From: Matthew Wilcox <willy@infradead.org>
To: linux-xfs@vger.kernel.org, linux-fsdevel@vger.kernel.org,
linux-mm@kvack.org
Cc: "Matthew Wilcox (Oracle)" <willy@infradead.org>,
jlayton@kernel.org, hch@infradead.org
Subject: [PATCH 4/8] mm/fs: Add a_ops->readahead
Date: Mon, 13 Jan 2020 07:37:42 -0800 [thread overview]
Message-ID: <20200113153746.26654-5-willy@infradead.org> (raw)
In-Reply-To: <20200113153746.26654-1-willy@infradead.org>
From: "Matthew Wilcox (Oracle)" <willy@infradead.org>
This will replace ->readpages with a saner interface:
- No return type (errors are ignored for read ahead anyway)
- Pages are already in the page cache when ->readpages is called
- Pages are passed in a pagevec instead of a linked list
Signed-off-by: Matthew Wilcox (Oracle) <willy@infradead.org>
---
Documentation/filesystems/locking.rst | 8 +++++-
Documentation/filesystems/vfs.rst | 9 ++++++
include/linux/fs.h | 3 ++
mm/readahead.c | 40 ++++++++++++++++++++++++++-
4 files changed, 58 insertions(+), 2 deletions(-)

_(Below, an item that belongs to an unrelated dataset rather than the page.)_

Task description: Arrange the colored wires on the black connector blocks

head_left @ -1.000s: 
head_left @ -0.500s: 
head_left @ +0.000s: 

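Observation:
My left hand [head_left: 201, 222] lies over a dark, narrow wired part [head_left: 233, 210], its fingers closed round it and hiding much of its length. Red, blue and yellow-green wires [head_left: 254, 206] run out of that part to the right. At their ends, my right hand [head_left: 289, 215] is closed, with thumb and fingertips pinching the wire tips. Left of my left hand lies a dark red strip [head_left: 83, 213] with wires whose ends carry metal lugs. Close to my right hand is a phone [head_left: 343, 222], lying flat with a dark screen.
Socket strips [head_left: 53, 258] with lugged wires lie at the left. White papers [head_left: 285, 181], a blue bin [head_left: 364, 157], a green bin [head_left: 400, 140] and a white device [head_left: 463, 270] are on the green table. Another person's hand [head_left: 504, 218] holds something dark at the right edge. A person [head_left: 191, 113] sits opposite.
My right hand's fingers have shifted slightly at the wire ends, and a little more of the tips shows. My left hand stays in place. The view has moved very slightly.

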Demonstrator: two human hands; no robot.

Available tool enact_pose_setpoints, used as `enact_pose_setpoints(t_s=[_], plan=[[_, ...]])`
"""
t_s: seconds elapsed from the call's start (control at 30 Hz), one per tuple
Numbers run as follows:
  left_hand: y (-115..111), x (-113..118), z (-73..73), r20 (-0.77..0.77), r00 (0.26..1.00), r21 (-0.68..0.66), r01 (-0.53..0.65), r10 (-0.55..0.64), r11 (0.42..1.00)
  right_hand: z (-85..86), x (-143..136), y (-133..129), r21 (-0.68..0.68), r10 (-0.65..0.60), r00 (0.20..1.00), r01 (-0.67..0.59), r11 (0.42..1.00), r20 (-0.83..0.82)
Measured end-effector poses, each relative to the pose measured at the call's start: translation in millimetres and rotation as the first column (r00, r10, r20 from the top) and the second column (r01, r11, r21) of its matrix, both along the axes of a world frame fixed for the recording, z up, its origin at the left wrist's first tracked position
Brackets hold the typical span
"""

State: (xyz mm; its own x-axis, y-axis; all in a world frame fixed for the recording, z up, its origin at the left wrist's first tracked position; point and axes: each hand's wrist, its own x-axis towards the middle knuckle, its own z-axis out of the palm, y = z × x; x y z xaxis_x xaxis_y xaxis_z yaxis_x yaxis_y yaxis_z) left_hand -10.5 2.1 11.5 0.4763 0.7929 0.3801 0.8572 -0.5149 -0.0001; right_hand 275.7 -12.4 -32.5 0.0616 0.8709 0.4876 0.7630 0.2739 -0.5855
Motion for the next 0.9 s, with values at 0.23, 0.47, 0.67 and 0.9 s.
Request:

diff --git a/Documentation/filesystems/locking.rst b/Documentation/filesystems/locking.rst
index 5057e4d9dcd1..1e2f1186fd1a 100644
--- a/Documentation/filesystems/locking.rst
+++ b/Documentation/filesystems/locking.rst
@@ -239,6 +239,8 @@ prototypes::
int (*readpage)(struct file *, struct page *);
int (*writepages)(struct address_space *, struct writeback_control *);
int (*set_page_dirty)(struct page *page);
+ int (*readahead)(struct file *, struct address_space *,
+ struct pagevec *, pgoff_t index);
int (*readpages)(struct file *filp, struct address_space *mapping,
struct list_head *pages, unsigned nr_pages);
int (*write_begin)(struct file *, struct address_space *mapping,
@@ -271,7 +273,8 @@ writepage: yes, unlocks (see below)
readpage: yes, unlocks
writepages:
set_page_dirty no
-readpages:
+readpages: no
+readahead: yes, unlocks
write_begin: locks the page exclusive
write_end: yes, unlocks exclusive
bmap:
@@ -298,6 +301,9 @@ completion.
->readpages() populates the pagecache with the passed pages and starts
I/O against them. They come unlocked upon I/O completion.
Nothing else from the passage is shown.